Meskipun filsafat Islam hingga kini belum diselidiki seluas-luasnya, dan buku-bukunya belum diterbitkan semua, namun sudah dapat dipastikan kepadatan isi dan luas daerah pembahasannya, lebih banyak kebebasannya dan lebih tinggi daya kreasinya, bila dibandingkan dengan filsafat Masehi pada abad-abad Pertengahan.
Kalau kita mengakui Skolastika Masehi, maka kita harus mengakui adanya filsafat Islam atau Skolastika Islam, baik dalam pembicaraanya maupun dalam uraian-uraiannya.
Banyak buku karangan al-Kindi, al-Farabi, Ibnu Sina dan Ibnu Rusyd diterjemahkan ke dalam bahasa Latin dan diantara pikiran-pikiran mereka ada yang telah membentuk suatu aliran filsafat di Eropa.
Kedudukan filsafat di Timur sama dengan "filsafat Hellenisme" di Barat. Kedua filsafat ini ditambahkan dengan filsafat Yahudi, menjadi dasar pemikiran Abad Pertengahan.
Untuk mengetahui kedudukan filsafat Islam maka kita harus menghubungkannya dengan "filsafat Kuno" dan "filsafat Moderen".
Filsafat Islam dan Filsafat Yunani
Tidak dapat dipungkiri bahwa pemikiran filsafat Islam terpengaruh oleh filsafat Yunani.
Filosof-filosof Islam banyak mengambil pikiran Aristoteles dan sangat tertarik dengan pikiran-pikiran Plotinus sehingga banyak teorinya yang diambil.
Memang demikianlah keadaan orang yang datang kemudian, terpengaruh oleh orang-orang sebelumnya dan berguru pada mereka.
Kita saja yang hidup pada abad ke-20 ini, dalam banyak hal masih berhutang budi pada orang-orang Yunani dan Romawi.
Akan tetapi berguru tidak berarti mengekor dan hanya mengutip, sehingga harus dikatakan bahwa filsafat Islam itu hanya kutipan semata-mata dari Aristoteles, seperti apa yang dikatakan Renan atau dari Neo-Platonisme seperti dikatakan Durkheim karena filsafat Islam telah menampung dan mempertemukan berbagai-bagai aliran pikiran.
Kalau filsafat Yunani merupakan salah satu sumbernya, maka tidak aneh kalau kebudayaan India dan Iran juga menjadi sumbernya pula.

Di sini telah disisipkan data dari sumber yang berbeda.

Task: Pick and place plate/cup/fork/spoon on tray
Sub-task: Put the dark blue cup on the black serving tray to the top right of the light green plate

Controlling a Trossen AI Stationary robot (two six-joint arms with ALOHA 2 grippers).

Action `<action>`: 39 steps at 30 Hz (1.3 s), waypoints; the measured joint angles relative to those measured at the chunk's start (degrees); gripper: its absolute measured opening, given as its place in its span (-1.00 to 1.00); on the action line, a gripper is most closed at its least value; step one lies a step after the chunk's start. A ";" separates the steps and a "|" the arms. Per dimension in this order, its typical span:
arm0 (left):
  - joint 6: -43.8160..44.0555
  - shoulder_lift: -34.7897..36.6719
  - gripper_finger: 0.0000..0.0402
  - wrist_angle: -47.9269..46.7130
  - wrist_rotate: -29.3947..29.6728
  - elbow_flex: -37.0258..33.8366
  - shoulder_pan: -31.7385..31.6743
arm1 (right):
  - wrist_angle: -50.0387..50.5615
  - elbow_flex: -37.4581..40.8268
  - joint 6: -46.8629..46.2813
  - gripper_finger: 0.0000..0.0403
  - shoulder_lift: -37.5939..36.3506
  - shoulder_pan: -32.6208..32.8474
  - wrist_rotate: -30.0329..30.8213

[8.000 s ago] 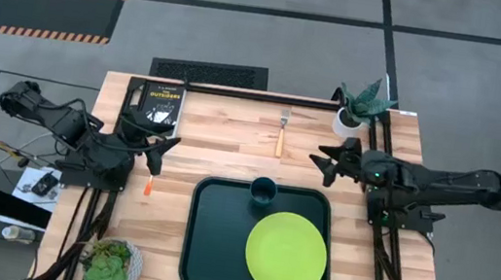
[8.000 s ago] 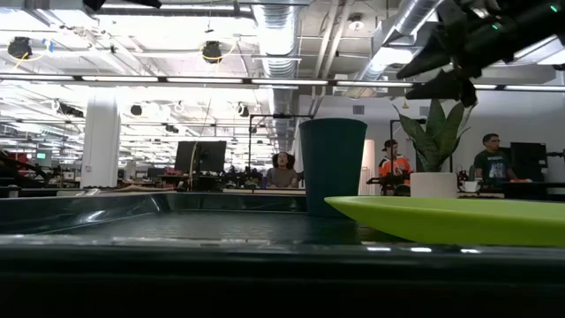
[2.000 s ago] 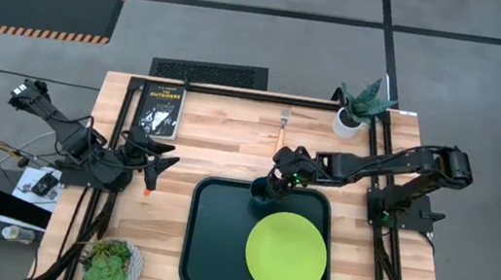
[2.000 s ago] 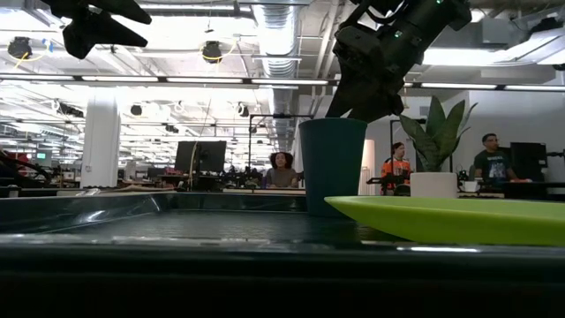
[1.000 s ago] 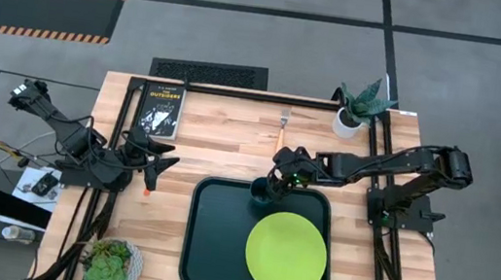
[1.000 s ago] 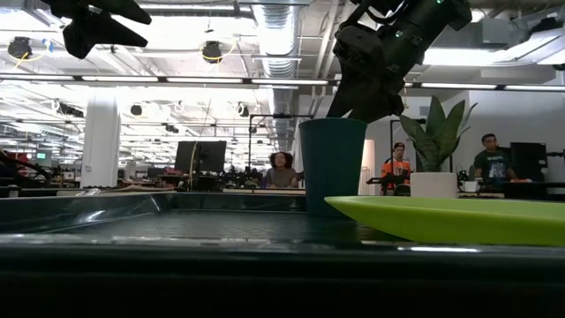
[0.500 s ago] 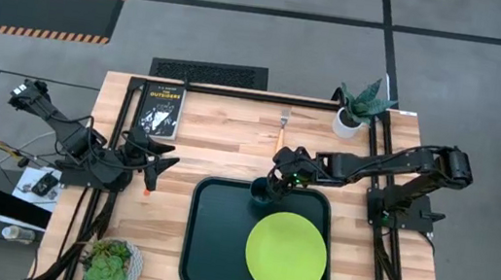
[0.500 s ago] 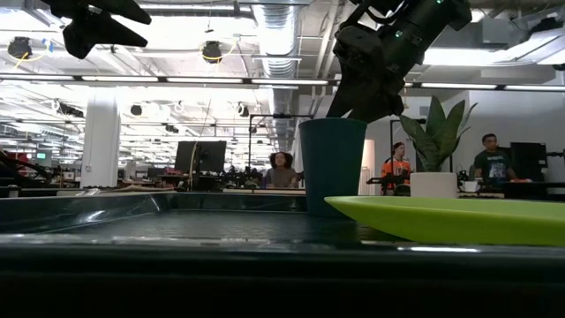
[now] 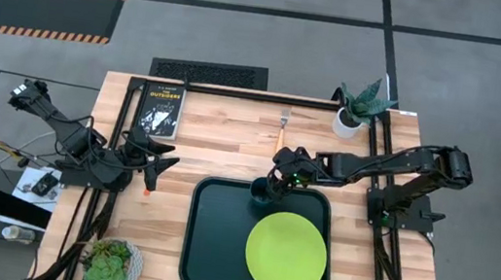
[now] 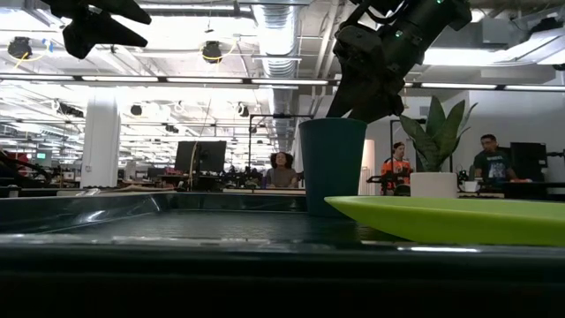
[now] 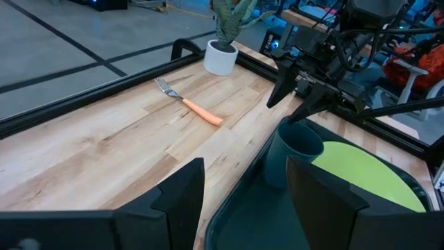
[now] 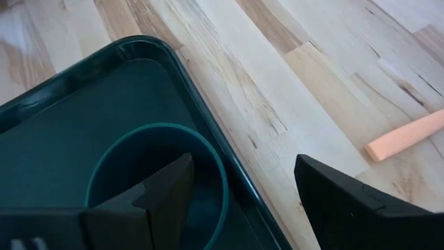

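The dark green tray (image 9: 211, 243) lies at the table's near middle. The lime plate (image 9: 285, 255) rests flat on it, and the teal cup (image 9: 261, 192) stands upright at its far edge. My right gripper (image 9: 275, 178) hangs open just over the cup's rim (image 12: 208, 149), one finger over the hollow, the other outside over the wood. The fork (image 9: 282, 133) lies on the table beyond the tray. My left gripper (image 9: 173, 155) waits open at the table's left, above the spoon's red-orange handle (image 9: 148, 186); the rest of the spoon is hidden. My right gripper stands slanting down from the table's right over the cup's far-right rim (image 11: 300, 125), its fingers (image 10: 353, 93) on either side of the wall. I cannot tell whether a fingertip touches the rim. The cup stands upright on the tray.
A black book (image 9: 159, 108) lies at the far left. A white pot with a plant (image 9: 358, 111) stands at the far right corner, and a succulent in a pot (image 9: 110, 263) at the near left corner. Bare wood lies between the book and the fork.
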State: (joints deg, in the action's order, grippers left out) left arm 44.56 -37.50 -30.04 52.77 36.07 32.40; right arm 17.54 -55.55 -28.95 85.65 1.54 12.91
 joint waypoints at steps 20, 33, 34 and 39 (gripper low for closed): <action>1.25 0.01 -0.04 0.00 -7.40 0.00 0.02 | -0.01 0.00 0.37 0.37 0.00 0.00 -1.11; 1.38 0.02 -0.04 0.00 -7.41 0.00 0.02 | -0.05 0.00 0.52 0.37 0.00 0.33 -1.09; 1.38 0.00 -0.04 0.02 -7.40 0.00 0.01 | -0.04 0.00 0.52 0.37 0.00 0.59 -1.09; 1.38 0.02 -0.04 0.02 -7.39 0.00 0.00 | 0.15 0.00 0.91 0.37 -0.02 2.07 1.05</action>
State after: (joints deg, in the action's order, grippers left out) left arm 45.93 -37.47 -30.03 45.39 36.07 32.41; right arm 17.69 -55.55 -28.04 85.62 3.61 13.95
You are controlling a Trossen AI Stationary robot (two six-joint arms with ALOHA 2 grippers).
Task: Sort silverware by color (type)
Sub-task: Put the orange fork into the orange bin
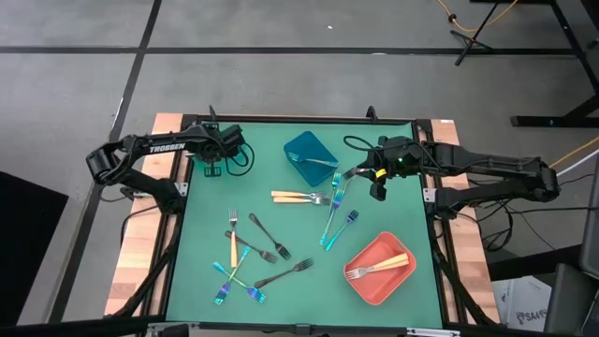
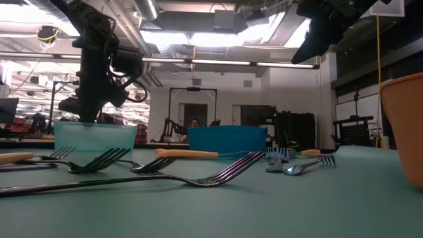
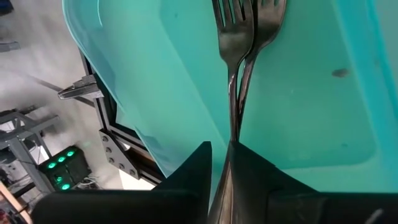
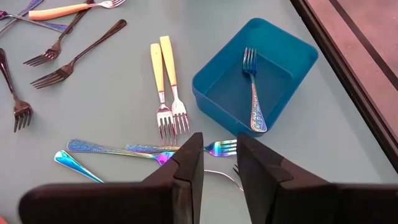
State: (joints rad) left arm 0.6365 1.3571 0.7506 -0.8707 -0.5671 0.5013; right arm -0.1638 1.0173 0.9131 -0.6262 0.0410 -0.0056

Perpindahan dan pertukaran pikiran tidak selalu berhutang budi. Sesuatu persoalan kadang-kadang dibicarakan dan diselidiki oleh orang banyak dan hasilnya dapat bermacam-macam corak. Seseorang bisa mengambil persoalan yang pernah dikemukakan oleh orang lain sambil mengemukakan teori dan pikirannya sendiri.
Spinoza misalnya, meskipun banyak mengikuti Descartes, namun ia mempunyai mazhabnya sendiri. Ibnu Sina meskipun murid setia dari Aristoteles, namun ia mempuyai pikiran-pikiran yang berlainan.
Filosof-filosof Islam pada umumnya hidup dalam lingkungan dan suasana yang berbeda dari apa yang dialami oleh filosof-filosof lain, dan pengaruh-pengaruh lingkungan dan suasana terhadap jalan pikiran mereka tidak bisa dilupakan.
Pada akhirnya tidaklah bisa dipungkiri bahwa dunia Islam telah berhasil membentuk suatu filsafat yang sesuai dengan prinsip-prinsip agama dan keadaan masyarakat Islam sendiri.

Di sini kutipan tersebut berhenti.